Are you currently running into problems with money? Do not be ashamed, you are not the only one who has ever had a hard time with cash flow in the track record of humanity. It’s a typical incident particularly with this type of unpredictable economy we have in Australia. Apart from government funded industries such as Education and Construction, the Australian economy is in shambles.
Now one option you have if you own gold jewellery and don’t want to sell it is to take out a gold loan. One crucial thing that you have use the gold jewellery as collateral. Stay away from traditional pawn shops and choose a lending gold dealer like that of a pawn shop Melbourne.
A gold dealer will provide you with a low interest rate gold loan against the value of your gold items, this is because they specialise in gold. Getting a gold loan from a gold dealer means you save on interest. A traditional pawn shop Melbourne usually between 10% – 20% a month, where as a gold dealer can be as low as 2% a month!
Many different kinds of people take out gold loans for different reasons. Both upper and middle income borrowers are taking their gold valuables to pawn shops or gold dealers to generate the cash needed for vehicle insurance, mortgage payments, school tuition and even essentials like clothing and food.
However, before you get a loan for gold, there are some very important things that you need to keep in mind. Here are guidelines that can guide you when working to get a loan with your gold as collateral.
Your gold will be tested and evaluated based on its ‘melt’ value, not its insurance appraisal value. When having your gold evaluated, you can ask the dealer what purity or carat it is and how much they lend against that carat per gram. The gold dealer will test using non destructive methods such as XRF. Once the dealer has XRF’d all your gold jewellery it will be sorted into carats, weighed and an offer should be made.
Sometimes the gold dealer may need to do an acid test on your gold jewellery. This is to test for gold plating.What is gold plating and can it have an effect on my gold loan? – It’s a method in which low quality jewellery stores sell jewellery to ‘rip off’ people who aren’t educated in gold jewellery.
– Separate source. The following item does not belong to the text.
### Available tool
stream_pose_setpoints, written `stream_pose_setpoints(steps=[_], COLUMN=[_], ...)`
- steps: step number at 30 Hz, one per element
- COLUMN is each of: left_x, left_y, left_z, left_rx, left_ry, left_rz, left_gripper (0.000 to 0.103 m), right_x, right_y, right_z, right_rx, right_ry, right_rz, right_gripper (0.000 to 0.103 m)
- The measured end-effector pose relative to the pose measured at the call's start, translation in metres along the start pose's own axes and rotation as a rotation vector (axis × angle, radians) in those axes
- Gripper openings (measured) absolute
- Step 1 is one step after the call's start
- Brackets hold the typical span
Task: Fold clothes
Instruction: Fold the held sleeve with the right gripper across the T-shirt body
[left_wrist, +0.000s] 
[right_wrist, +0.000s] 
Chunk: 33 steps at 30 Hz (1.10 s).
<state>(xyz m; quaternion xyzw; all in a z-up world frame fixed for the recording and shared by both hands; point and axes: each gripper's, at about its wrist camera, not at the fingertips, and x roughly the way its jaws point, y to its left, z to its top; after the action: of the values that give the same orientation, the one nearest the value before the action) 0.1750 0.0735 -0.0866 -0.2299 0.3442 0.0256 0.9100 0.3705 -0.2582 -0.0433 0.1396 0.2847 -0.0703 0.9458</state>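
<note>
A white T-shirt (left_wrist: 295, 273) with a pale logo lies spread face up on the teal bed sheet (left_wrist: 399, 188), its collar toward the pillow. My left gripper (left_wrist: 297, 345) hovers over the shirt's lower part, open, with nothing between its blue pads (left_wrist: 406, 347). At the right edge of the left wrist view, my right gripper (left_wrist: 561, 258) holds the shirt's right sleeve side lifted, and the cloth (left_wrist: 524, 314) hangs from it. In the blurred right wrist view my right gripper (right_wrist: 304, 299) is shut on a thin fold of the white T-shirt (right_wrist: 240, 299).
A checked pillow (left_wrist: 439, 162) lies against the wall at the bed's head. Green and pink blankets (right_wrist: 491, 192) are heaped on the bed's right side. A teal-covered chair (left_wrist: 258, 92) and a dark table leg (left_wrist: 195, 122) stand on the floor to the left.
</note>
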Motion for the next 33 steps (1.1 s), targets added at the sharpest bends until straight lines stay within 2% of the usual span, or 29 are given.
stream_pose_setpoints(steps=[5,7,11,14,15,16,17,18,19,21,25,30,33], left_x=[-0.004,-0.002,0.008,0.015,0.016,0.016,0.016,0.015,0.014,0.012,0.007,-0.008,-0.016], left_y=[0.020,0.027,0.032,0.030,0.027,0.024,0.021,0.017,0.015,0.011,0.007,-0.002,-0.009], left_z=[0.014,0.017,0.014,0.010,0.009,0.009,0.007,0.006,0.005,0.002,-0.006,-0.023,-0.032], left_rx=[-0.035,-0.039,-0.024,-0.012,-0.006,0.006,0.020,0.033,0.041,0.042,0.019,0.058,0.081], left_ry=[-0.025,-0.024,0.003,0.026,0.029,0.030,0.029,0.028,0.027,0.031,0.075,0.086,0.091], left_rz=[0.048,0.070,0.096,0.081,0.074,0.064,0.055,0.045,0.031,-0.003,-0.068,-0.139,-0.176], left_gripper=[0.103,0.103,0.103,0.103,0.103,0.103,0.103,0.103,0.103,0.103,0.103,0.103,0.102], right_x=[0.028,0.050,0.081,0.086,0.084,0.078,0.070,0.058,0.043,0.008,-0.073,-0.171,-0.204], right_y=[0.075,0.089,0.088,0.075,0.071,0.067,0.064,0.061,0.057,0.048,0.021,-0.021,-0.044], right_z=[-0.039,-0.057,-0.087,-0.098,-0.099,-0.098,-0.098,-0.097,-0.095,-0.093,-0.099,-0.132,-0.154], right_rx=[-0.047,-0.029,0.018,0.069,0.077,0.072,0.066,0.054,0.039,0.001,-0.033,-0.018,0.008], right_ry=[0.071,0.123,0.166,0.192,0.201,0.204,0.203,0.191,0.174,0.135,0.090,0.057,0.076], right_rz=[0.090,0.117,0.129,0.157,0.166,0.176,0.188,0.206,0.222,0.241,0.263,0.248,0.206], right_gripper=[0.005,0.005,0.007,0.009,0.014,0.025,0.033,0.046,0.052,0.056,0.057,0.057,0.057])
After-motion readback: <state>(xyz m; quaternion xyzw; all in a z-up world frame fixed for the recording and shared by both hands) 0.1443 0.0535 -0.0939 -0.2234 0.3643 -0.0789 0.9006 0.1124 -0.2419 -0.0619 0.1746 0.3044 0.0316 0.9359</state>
As this jewellery will predominantly be silver or copper, gold plating is not considered as gold and does not hold any true gold value. Even though it may be gold plated, it’s too tiny to make any significance.
After the offer is made you will be required to show ID and sign the paper work.
A gold loan is typically a 30 day term that can be rolled over by paying the monthly interest amount. If you don’t need the money you simply repay the loan and take back your gold items held as collateral. Just make sure you don’t forget to pay your monthly interest or your gold items will be forfeited.